Musa, the name of the island, is also the genus name for the banana plant.
I can just imagine that summer's day…blue sky, warm temperatures.
Would be quite something to colorize.
I googled Musa Isle Fruit Farm and apparently our old friend Alligator Joe worked his magic here.
Musa Isle, with its observation tower and the adjoining Seminole Indian village, were popular tourist attractions in early Miami. They stood on the North Fork of the Miami River just east of today's NW 27th Ave. The tower afforded a view of the Everglades, which began a few hundred yards beyond the tower where a waterfall and rapids obstructed further boat traffic.

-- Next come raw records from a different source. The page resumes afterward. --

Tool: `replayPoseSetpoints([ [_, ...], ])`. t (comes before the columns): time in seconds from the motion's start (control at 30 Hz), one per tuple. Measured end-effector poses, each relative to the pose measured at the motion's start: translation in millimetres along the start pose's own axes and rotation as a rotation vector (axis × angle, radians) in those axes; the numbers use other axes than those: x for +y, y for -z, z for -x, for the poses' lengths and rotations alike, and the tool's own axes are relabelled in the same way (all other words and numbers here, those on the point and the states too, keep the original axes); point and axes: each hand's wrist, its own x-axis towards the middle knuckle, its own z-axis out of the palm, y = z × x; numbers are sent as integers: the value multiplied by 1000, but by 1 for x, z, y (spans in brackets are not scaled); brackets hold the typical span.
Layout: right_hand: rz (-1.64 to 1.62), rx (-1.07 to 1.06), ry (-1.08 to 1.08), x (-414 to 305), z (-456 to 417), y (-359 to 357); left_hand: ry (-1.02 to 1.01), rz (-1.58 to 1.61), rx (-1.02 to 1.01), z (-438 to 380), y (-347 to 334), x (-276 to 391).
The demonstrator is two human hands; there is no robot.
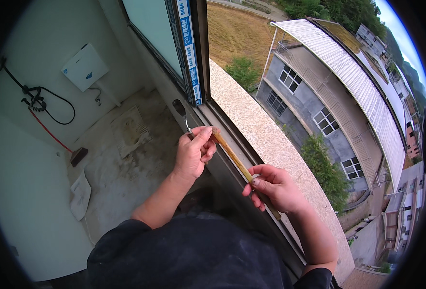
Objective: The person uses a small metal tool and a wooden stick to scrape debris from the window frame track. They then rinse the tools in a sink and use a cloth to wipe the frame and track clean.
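A slim wooden or bamboo stick (232, 155) slants above the window's sill track, its upper end at the fingertips of my left hand (194, 150). In that same hand is a metal spoon (179, 109) with a dark handle, its bowl pointing away from me; the fingers hide most of the handle. My right hand (276, 186) grips the stick near its middle between thumb and fingers, and the stick's lower end shows beyond the palm.
An open window frame (200, 54) with printed protective tape stands ahead, beside a stone outer ledge (249, 119). On the left are a squat toilet (130, 132), a wall-mounted cistern (85, 67), a black shower hose (59, 121) and a red-handled broom (78, 156).
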Motion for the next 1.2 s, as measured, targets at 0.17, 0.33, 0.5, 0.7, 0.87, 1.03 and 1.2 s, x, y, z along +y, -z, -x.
replayPoseSetpoints([
  [0.17,779,202,239,8,10,-3,1,-73,96,-12,2,-3],
  [0.33,1129,382,402,12,27,-17,59,-150,121,-34,22,5],
  [0.5,1523,529,623,-2,22,-24,215,-91,54,-50,39,11],
  [0.7,1566,493,631,-14,14,-40,264,-123,54,-65,47,15],
  [0.87,1467,566,550,-9,5,-24,192,-277,94,-65,37,19],
  [1.03,1465,620,475,-6,-13,-10,-229,-528,133,-80,55,11],
  [1.2,1461,524,488,-7,-47,3,-462,-698,197,-98,60,7],
])
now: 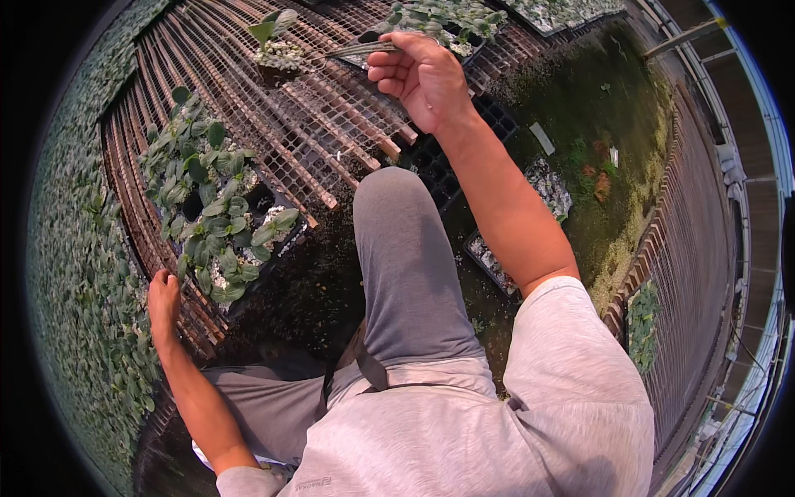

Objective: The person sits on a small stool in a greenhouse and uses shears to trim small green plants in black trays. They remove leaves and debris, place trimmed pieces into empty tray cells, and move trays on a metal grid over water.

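My right hand [419,77] is raised at the top, its thumb and fingers closed on a thin pair of long tweezers [363,49]. The tips point left towards a single seedling [267,31], which stands in a clump of white-flecked growing medium [281,57] on the mesh bench [248,118]. At the lower left, my left hand [164,301] is beside a black cell tray of leafy seedlings [220,214]. Its fingers are curled near the tray's leaves; whether they grip anything cannot be made out. A few cells of that tray show dark and bare.
Dense seedlings [81,298] cover the far left. More seedling trays [435,22] stand at the top. Empty black cell trays [435,171] lie past my knee [397,205]. Mossy ground [577,105] and another mesh bench [689,298] are on the right.
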The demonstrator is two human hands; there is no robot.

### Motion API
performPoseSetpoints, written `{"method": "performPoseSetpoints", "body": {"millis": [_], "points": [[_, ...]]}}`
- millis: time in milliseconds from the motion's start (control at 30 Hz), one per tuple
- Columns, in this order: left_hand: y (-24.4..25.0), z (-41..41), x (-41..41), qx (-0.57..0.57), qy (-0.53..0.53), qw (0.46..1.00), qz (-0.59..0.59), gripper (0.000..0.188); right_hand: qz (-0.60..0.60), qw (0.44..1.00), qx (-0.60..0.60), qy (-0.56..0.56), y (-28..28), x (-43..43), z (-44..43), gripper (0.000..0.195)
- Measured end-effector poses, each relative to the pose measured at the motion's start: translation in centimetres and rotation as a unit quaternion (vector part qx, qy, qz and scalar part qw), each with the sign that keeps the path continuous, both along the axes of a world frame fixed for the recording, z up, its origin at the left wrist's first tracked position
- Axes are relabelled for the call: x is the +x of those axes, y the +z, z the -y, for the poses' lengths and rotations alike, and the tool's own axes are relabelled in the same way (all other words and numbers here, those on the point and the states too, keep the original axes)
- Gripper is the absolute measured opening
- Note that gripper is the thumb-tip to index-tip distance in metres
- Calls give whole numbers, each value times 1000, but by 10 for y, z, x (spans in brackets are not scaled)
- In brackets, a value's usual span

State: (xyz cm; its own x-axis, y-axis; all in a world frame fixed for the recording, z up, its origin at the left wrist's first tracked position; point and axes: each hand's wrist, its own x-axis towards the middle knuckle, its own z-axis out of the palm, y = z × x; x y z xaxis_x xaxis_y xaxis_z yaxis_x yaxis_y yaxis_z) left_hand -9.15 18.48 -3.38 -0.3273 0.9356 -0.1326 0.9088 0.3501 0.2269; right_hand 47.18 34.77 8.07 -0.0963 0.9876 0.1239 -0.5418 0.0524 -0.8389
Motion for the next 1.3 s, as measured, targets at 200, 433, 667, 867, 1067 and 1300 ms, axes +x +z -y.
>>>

The Lady Lou is starting up the Miami Canal, an engineering marvel which had just been completed all the way to Lake Okeechobee in 1912. This canal helped drain the East Everglades, allowing for the westward expansion of Miami for another 20 miles or so to where the Everglades begins today.
having moved to South Florida only 3 years ago, but it really impressed me to learn that Miami was essentially nothing at the start of the last century. I think there were estimates of between one and two thousand in population in 1900.
In early January 1912, the new Cardale Resort with a skating rink and tower
opened at Musa Isle, the former site of Richardson's Grove,
on the south bank near today's 25th Avenue. On opening night the boat
Cardale left the Avenue D (today's Miami Avenue) bridge at 8:30 p.m.
Round-trip fare was 25 cents and included admission to the skating rink.
http://digitalcollections.fiu.edu/tequesta/files/1988/88_1_01.pdf
I wish I could have seen Florida when it looked like this. Kind of reminds me of the Humphrey Bogart movie "Key Largo."
This doesn't even look REAL. How strange.